- WHAT THE TASK REQUIRES: Each line of the listing needs to be given again exactly.

- SOURCE MATERIAL:
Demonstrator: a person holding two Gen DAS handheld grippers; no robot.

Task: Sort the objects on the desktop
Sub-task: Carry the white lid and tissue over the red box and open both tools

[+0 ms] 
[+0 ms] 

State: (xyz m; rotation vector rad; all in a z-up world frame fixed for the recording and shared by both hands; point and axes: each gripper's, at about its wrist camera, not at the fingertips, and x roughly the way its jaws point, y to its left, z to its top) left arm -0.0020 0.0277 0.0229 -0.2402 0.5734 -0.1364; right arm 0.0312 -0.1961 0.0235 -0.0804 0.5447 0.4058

- RESPONSE BELOW:
Demonstrator: a person holding two Gen DAS handheld grippers; no robot.

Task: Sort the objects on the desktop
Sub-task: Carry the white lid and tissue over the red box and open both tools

[+0 ms] 
[+0 ms] 

State: (xyz m; rotation vector rad; all in a z-up world frame fixed for the recording and shared by both hands; point and axes: each gripper's, at about its wrist camera, not at the fingertips, and x roughly the way its jaws point, y to its left, z to its top) left arm -0.0020 0.0277 0.0229 -0.2402 0.5734 -0.1364; right arm 0.0312 -0.1961 0.0235 -0.0804 0.5447 0.4058

Whatever the exercise asked has now been answered.